--- Assigned task ---
Note on the material below: return exactly the lines from the line that holds "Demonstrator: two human" through the line that holds "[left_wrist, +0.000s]", and leave out each picture.
*** Data provided ***
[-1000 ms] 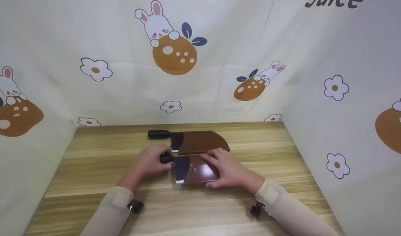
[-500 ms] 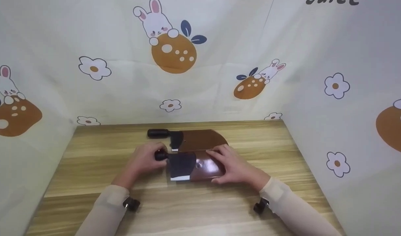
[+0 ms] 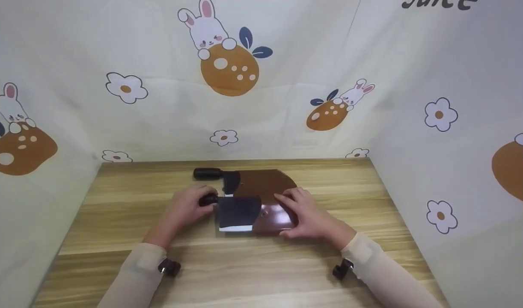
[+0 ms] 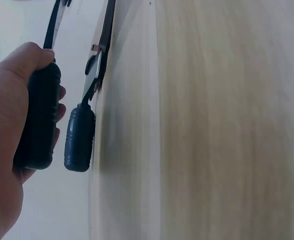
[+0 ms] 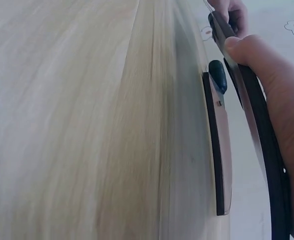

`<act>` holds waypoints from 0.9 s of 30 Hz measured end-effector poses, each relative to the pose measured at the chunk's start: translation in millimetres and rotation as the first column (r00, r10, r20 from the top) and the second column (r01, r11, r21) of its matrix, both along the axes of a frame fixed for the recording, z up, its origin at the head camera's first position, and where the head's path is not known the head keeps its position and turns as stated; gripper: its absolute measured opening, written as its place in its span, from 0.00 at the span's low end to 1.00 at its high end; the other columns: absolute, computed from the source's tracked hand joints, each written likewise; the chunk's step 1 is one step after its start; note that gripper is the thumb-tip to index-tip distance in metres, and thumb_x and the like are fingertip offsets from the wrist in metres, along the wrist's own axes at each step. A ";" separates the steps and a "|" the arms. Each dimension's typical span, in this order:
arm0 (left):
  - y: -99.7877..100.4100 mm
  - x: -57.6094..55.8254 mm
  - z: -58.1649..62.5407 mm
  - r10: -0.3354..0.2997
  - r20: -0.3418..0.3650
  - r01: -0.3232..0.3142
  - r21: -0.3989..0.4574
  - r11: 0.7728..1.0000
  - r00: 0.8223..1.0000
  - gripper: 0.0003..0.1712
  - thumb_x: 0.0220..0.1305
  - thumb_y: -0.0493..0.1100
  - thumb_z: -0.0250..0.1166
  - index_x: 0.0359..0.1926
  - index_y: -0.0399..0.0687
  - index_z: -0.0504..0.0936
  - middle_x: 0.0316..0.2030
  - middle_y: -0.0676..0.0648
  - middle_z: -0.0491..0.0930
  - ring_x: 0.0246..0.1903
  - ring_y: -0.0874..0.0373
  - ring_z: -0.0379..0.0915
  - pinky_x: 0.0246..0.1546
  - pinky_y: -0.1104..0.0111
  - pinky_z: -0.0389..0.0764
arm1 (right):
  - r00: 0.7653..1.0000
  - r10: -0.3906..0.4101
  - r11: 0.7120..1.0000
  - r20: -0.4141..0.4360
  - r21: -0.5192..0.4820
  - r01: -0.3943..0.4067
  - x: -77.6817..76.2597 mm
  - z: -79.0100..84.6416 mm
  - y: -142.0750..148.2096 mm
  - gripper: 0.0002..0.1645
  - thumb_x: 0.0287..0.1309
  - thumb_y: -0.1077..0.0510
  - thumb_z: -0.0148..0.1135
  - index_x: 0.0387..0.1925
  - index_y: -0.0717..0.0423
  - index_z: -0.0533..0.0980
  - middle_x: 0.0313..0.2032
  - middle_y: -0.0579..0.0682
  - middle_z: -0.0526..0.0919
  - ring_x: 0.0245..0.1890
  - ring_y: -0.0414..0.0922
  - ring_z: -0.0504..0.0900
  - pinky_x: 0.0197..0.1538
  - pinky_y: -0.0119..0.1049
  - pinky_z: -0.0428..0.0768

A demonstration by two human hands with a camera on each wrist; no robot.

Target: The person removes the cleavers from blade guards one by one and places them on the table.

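Observation:
A cleaver's dark blade [image 3: 238,211] with a bright edge stands partly out of a glossy brown sheath [image 3: 275,221]. My left hand [image 3: 186,205] grips the black handle [image 4: 41,115], thumb along its top in the left wrist view. On the other side, my right hand [image 3: 310,218] holds the sheath's right end between thumb and fingers. This cleaver is held up off the table in both wrist views. Behind it lies a second cleaver with a black handle [image 3: 207,173], its blade mostly inside a brown sheath [image 3: 261,179]; the held one covers its near edge.
A wood-grain table [image 3: 244,273] lies under both hands. Pale cloth walls [image 3: 158,119] with printed rabbits and flowers enclose the back and sides. A small black device sits at each wrist.
My left hand has drawn the handle leftward and my right hand has moved the sheath right, so more blade shows. Both hands have shifted slightly away from me. The second cleaver stays put.

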State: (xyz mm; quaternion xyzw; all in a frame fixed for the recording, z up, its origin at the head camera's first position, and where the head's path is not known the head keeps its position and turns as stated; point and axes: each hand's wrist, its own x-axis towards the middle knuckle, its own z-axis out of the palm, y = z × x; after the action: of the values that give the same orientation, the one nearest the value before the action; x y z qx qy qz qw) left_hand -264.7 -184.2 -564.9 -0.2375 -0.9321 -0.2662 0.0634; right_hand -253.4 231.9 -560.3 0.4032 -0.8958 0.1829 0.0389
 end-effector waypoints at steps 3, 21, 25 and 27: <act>-2.3 0.7 -0.2 -0.005 0.023 0.005 0.025 1.000 1.000 0.21 0.66 0.48 0.80 0.58 0.53 0.88 0.55 0.46 0.86 0.56 0.44 0.83 0.62 0.43 0.83 | 1.000 0.001 1.000 -0.006 0.009 -0.001 -0.5 -1.7 1.3 0.68 0.49 0.24 0.80 0.83 0.52 0.68 0.70 0.55 0.72 0.70 0.55 0.69 0.73 0.57 0.72; -7.7 2.4 0.6 -0.032 -0.004 0.032 0.071 0.997 0.999 0.19 0.64 0.47 0.81 0.55 0.52 0.90 0.52 0.47 0.87 0.54 0.45 0.83 0.59 0.44 0.84 | 1.000 0.007 1.000 0.025 -0.011 -0.007 0.8 -1.6 5.3 0.67 0.48 0.29 0.85 0.83 0.53 0.68 0.73 0.58 0.70 0.72 0.58 0.67 0.75 0.59 0.71; -7.7 2.4 0.4 -0.023 0.012 0.022 0.073 0.997 1.000 0.20 0.64 0.47 0.81 0.55 0.52 0.90 0.54 0.47 0.87 0.56 0.45 0.83 0.61 0.43 0.83 | 1.000 0.005 1.000 0.028 -0.012 -0.005 1.2 -1.5 5.7 0.68 0.47 0.30 0.85 0.83 0.54 0.68 0.73 0.58 0.70 0.72 0.57 0.67 0.76 0.59 0.70; -7.8 2.5 0.7 -0.017 0.022 0.016 0.073 0.997 1.000 0.20 0.64 0.48 0.81 0.56 0.53 0.90 0.54 0.47 0.87 0.56 0.45 0.83 0.61 0.43 0.83 | 0.999 -0.003 1.000 0.033 -0.010 0.003 1.6 -1.2 6.0 0.69 0.47 0.30 0.86 0.83 0.54 0.68 0.73 0.58 0.70 0.72 0.57 0.67 0.76 0.59 0.71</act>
State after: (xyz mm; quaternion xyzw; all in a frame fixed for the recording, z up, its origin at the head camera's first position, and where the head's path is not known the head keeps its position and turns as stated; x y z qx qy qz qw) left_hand -262.3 -191.9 -564.2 -0.2397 -0.9204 -0.3032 0.0595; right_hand -251.8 237.9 -561.5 0.3987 -0.8959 0.1939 0.0266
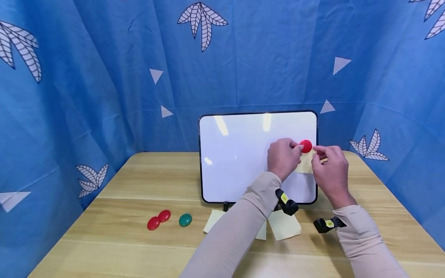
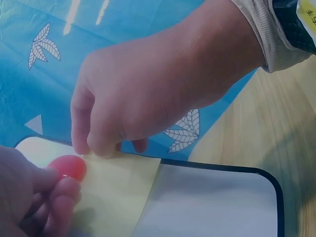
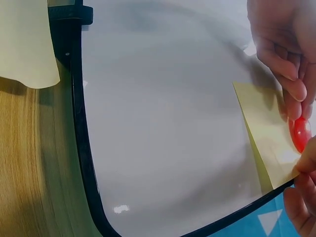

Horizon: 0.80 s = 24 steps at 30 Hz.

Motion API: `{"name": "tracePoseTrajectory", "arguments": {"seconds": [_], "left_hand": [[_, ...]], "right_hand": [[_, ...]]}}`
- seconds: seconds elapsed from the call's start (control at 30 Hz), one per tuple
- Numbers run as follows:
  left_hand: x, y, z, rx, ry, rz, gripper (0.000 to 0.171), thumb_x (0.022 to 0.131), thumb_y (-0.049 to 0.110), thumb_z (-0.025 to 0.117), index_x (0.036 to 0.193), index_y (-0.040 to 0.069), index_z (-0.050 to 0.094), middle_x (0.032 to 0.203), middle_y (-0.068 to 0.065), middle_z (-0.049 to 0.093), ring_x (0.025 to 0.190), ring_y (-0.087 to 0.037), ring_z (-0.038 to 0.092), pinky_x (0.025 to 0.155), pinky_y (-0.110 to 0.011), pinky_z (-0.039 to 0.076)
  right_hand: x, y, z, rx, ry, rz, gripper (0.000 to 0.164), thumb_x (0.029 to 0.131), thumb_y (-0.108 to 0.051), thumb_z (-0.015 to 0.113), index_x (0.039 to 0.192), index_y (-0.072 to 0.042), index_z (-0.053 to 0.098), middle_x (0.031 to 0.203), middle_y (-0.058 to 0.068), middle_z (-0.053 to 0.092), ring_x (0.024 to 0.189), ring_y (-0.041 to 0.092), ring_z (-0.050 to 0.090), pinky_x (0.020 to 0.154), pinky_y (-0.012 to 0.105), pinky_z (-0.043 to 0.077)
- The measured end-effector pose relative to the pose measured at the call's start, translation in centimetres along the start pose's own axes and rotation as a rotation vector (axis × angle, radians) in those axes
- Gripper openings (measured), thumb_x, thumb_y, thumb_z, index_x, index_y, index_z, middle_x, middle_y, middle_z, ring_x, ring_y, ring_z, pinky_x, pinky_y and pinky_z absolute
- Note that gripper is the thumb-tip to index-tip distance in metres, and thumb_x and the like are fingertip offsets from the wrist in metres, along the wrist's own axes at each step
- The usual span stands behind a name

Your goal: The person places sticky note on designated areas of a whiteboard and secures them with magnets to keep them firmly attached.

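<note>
A whiteboard [image 1: 233, 158] with a black frame stands upright on the table. On its right side lies a pale yellow sticky note [image 2: 121, 185], near the board's edge. My left hand [image 1: 283, 156] pinches a round red magnet [image 1: 306, 146] between thumb and finger, over the note's upper part. With thumb and fingertips my right hand [image 1: 332, 170] pinches the note's upper corner beside the magnet. In the right wrist view, the note [image 3: 266, 133] partly stands off the board along one side. Whether the magnet touches the board cannot be told.
Two red magnets [image 1: 153, 223] and a green magnet [image 1: 185, 220] lie on the wooden table [image 1: 121, 231] at the left. More sticky notes [image 1: 284, 226] lie before the board, partly hidden by the left sleeve. A blue patterned curtain [image 1: 271, 58] hangs behind and at both sides.
</note>
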State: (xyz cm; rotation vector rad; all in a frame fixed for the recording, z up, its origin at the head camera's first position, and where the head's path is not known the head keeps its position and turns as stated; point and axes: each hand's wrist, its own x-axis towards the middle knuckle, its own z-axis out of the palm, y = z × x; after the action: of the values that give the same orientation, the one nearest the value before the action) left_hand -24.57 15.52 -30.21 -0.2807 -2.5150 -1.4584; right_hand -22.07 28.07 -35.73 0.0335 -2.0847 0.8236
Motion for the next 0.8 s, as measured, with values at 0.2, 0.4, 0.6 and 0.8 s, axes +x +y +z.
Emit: {"name": "tracePoseTrajectory", "arguments": {"seconds": [0.2,0.4,0.6,0.8], "left_hand": [[0.21,0.10,0.11,-0.030,0.002,-0.025,0.011,0.091,0.023,0.076,0.096,0.014,0.078,0.075,0.007,0.069,0.050,-0.001,0.056,0.050,-0.017,0.048],[0.26,-0.03,0.08,-0.039,0.000,-0.032,0.011,0.091,0.023,0.076,0.096,0.014,0.078,0.074,0.007,0.068,0.050,-0.001,0.057,0.051,-0.017,0.048],[0.18,-0.24,0.01,-0.046,-0.015,-0.017,0.010,0.092,0.023,0.075,0.095,0.014,0.077,0.070,0.009,0.064,0.050,-0.002,0.057,0.051,-0.018,0.048],[0.02,-0.75,-0.18,-0.050,-0.031,0.010,0.010,0.094,0.025,0.073,0.096,0.015,0.075,0.069,0.011,0.064,0.051,-0.001,0.057,0.053,-0.018,0.048]], "right_hand": [[0.11,0.27,0.11,0.001,-0.002,-0.002,0.025,0.094,-0.002,0.060,0.116,0.007,0.068,0.102,0.018,0.057,0.091,0.030,0.060,0.071,0.008,0.034],[0.17,0.63,0.17,-0.006,0.006,-0.013,0.025,0.094,-0.002,0.060,0.116,0.007,0.068,0.103,0.018,0.057,0.090,0.030,0.060,0.070,0.009,0.034],[0.22,0.50,0.06,-0.012,0.004,-0.007,0.024,0.094,-0.003,0.060,0.115,0.007,0.068,0.102,0.018,0.058,0.091,0.031,0.060,0.070,0.010,0.034],[0.27,0.35,-0.04,-0.008,0.005,-0.004,0.022,0.094,-0.004,0.061,0.111,0.007,0.069,0.103,0.018,0.057,0.091,0.030,0.059,0.069,0.016,0.037]]}}
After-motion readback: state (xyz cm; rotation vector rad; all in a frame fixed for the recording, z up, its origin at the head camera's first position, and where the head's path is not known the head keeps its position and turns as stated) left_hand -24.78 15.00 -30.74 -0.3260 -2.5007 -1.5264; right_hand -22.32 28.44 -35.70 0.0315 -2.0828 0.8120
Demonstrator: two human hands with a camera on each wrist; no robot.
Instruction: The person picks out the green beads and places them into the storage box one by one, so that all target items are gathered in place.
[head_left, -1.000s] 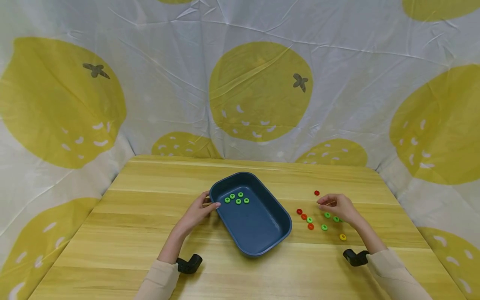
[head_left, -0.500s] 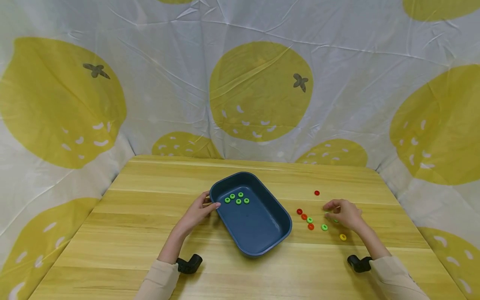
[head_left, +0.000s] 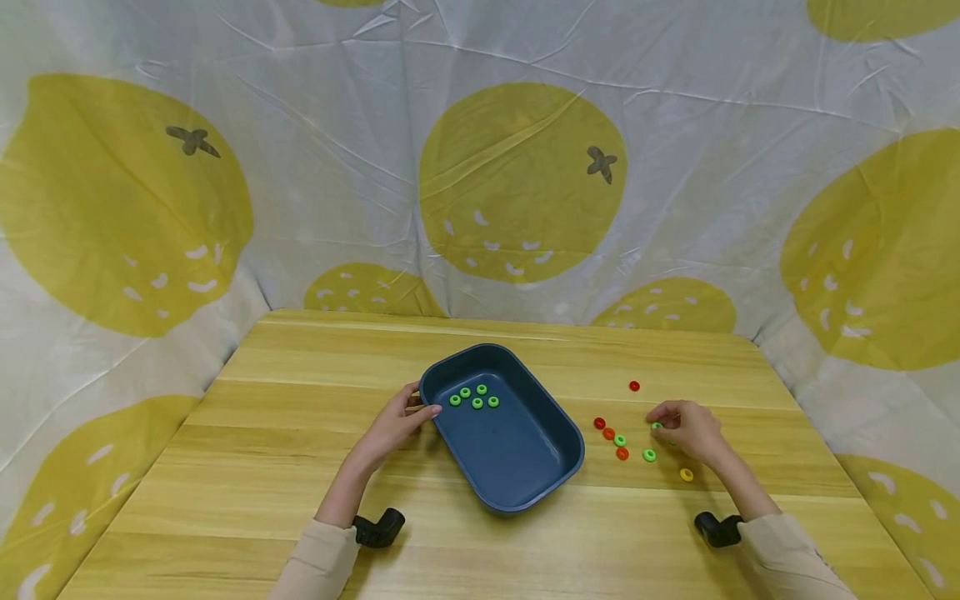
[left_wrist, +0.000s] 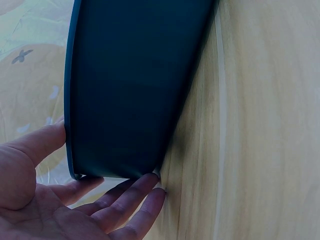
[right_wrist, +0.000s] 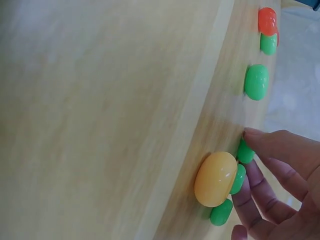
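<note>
In the head view, a dark blue plastic basin (head_left: 498,450) lies at a slant on the table, with several green ring-shaped beads (head_left: 477,403) near its far left end. My left hand (head_left: 395,423) holds that end, thumb at the rim and fingers along the outer wall; the left wrist view shows the fingers (left_wrist: 127,202) low against the wall. To the right, my right hand (head_left: 688,429) pinches a green ring-shaped bead (head_left: 656,426) between thumb and fingers. In the right wrist view, other green beads (right_wrist: 221,212) and a yellow bead (right_wrist: 216,179) lie close by the fingers.
Between basin and right hand lie two dark red beads (head_left: 599,423), orange beads (head_left: 622,454) and green beads (head_left: 649,455). The wooden table (head_left: 247,467) ends at a lemon-print cloth (head_left: 517,183) behind. Each wrist wears a black camera mount (head_left: 379,528).
My right hand has shifted slightly right and nearer me, down to the green beads, and now pinches one. The left hand and the basin have stayed still.
</note>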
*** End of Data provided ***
--- Result of the task ---
Demonstrator: two human hands with a camera on each wrist; no robot.
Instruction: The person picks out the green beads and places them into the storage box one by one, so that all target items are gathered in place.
[head_left, -1.000s] 
[head_left, -0.500s] 
[head_left, +0.000s] 
[left_wrist, +0.000s] 

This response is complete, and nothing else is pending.